In [3]:
import os
import pickle
import email_read_util

In [4]:
DATA_DIR = 'trec07p/data/'
LABELS_FILE = 'trec07p/full/index'
TRAINING_SET_RATIO = 0.7

In [5]:
labels = {}
spam_words = set()
ham_words = set()

In [6]:
# Read the labels
with open(LABELS_FILE) as f:
    for line in f:
        line = line.strip()
        label, key = line.split()
        labels[key.split('/')[-1]] = 1 if label.lower() == 'ham' else 0

In [7]:
# Split corpus into train and test sets
filelist = os.listdir(DATA_DIR)
X_train = filelist[:int(len(filelist)*TRAINING_SET_RATIO)]
X_test = filelist[int(len(filelist)*TRAINING_SET_RATIO):]

In [8]:
import nltk
nltk.download('punkt_tab')

[nltk_data] Downloading package punkt_tab to /home/artaz/nltk_data...
[nltk_data]   Package punkt_tab is already up-to-date!


True

In [9]:
from collections import defaultdict
from nltk import ngrams

In [10]:
# Parameters
NGRAM_SIZE = 2  # Use bigrams (you can change this to 3 for trigrams, etc.)
MIN_FREQ = 5    # Minimum frequency for n-grams to be considered

In [11]:

# Train the model - find frequent n-grams in spam
if not os.path.exists('spam_ngrams.pkl'):
    spam_ngram_counts = defaultdict(int)
    ham_ngram_counts = defaultdict(int)

    for filename in X_train:
        path = os.path.join(DATA_DIR, filename)
        if filename in labels:
            label = labels[filename]
            stems = email_read_util.load(path)
            if not stems:
                continue

            # Generate n-grams
            stem_ngrams = ngrams(stems, NGRAM_SIZE)

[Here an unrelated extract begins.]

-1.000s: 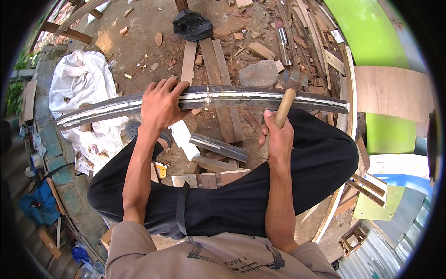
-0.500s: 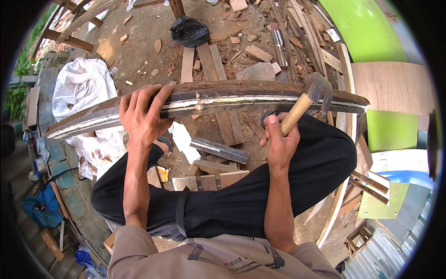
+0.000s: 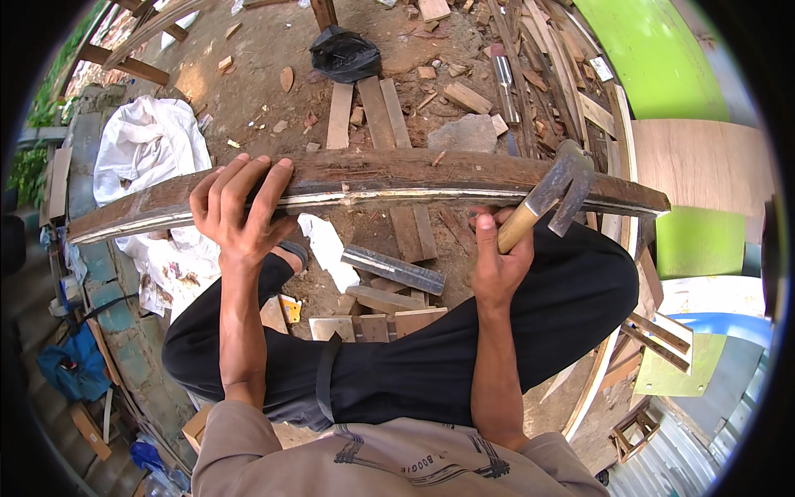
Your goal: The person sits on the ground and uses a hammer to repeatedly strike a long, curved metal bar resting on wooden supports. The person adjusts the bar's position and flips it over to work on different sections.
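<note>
Across in front of me lies a long dark wooden beam (image 3: 397,170), its near side marked by a whitish strip running lengthwise. My left hand (image 3: 240,209) grips the beam left of its middle, fingers over the top and thumb on the near side. A claw hammer (image 3: 561,189) with a pale wooden handle is in my closed right hand (image 3: 502,269). Its metal head is up in front of the beam's right part, claw pointing toward me. Some fingers of that hand reach close to the beam's lower edge; whether they touch it is hidden.
Between my legs lie a short dark wood piece (image 3: 393,268) and a white scrap (image 3: 325,253). A white sack (image 3: 149,153) is at left, a black plastic bag (image 3: 346,54) beyond the beam. Timber offcuts (image 3: 468,97) litter the far ground; green panels (image 3: 662,58) stand right.
The beam has rolled toward me, showing more of its brown top face. My left hand has shifted slightly left. The hammer has turned, so its claw now shows more plainly.
</note>
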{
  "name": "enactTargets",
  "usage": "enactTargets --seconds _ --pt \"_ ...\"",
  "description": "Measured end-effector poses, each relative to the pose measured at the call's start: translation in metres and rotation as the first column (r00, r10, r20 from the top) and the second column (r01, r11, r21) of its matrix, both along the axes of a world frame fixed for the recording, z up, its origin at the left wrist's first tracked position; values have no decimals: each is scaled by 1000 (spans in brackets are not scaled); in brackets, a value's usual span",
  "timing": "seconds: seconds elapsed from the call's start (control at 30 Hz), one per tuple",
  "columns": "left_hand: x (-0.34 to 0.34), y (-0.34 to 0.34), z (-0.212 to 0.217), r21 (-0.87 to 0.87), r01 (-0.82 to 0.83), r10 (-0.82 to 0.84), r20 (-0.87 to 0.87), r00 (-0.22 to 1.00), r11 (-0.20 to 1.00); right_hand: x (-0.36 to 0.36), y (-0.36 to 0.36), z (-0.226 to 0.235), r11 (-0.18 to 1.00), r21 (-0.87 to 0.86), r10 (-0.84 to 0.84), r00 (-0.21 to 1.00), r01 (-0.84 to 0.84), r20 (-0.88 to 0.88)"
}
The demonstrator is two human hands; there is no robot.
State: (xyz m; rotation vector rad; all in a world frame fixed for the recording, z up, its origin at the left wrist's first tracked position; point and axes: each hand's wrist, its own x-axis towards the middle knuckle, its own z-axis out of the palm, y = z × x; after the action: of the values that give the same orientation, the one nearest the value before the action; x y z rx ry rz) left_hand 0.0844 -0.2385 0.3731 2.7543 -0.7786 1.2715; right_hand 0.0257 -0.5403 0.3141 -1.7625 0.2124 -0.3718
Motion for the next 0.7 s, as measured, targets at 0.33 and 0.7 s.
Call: enactTargets --seconds 0.33,0.7 --pt "-1 13 -10 57 10 -17 120 993 998 0 14 3 946 322 19 996 -45 82" --pt "1 18 -15 -13 58 -57 100 993 998 -3 12 5 973 220 28 979 -73 204"
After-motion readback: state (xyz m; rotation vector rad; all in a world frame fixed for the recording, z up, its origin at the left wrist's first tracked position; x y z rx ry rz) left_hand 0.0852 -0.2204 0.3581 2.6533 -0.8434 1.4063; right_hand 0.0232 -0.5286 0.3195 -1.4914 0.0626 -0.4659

            # Count n-grams based on label
            if label == 0:  # Spam
                for ng in stem_ngrams:
                    spam_ngram_counts[ng] += 1
            else:  # Ham
                for ng in stem_ngrams:
                    ham_ngram_counts[ng] += 1

    # Filter n-grams that appear frequently in spam but rarely in ham
    spam_indicative_ngrams = set()
    for ng, count in spam_ngram_counts.items():
        if count >= MIN_FREQ and ham_ngram_counts.get(ng, 0) < count/2:
            spam_indicative_ngrams.add(ng)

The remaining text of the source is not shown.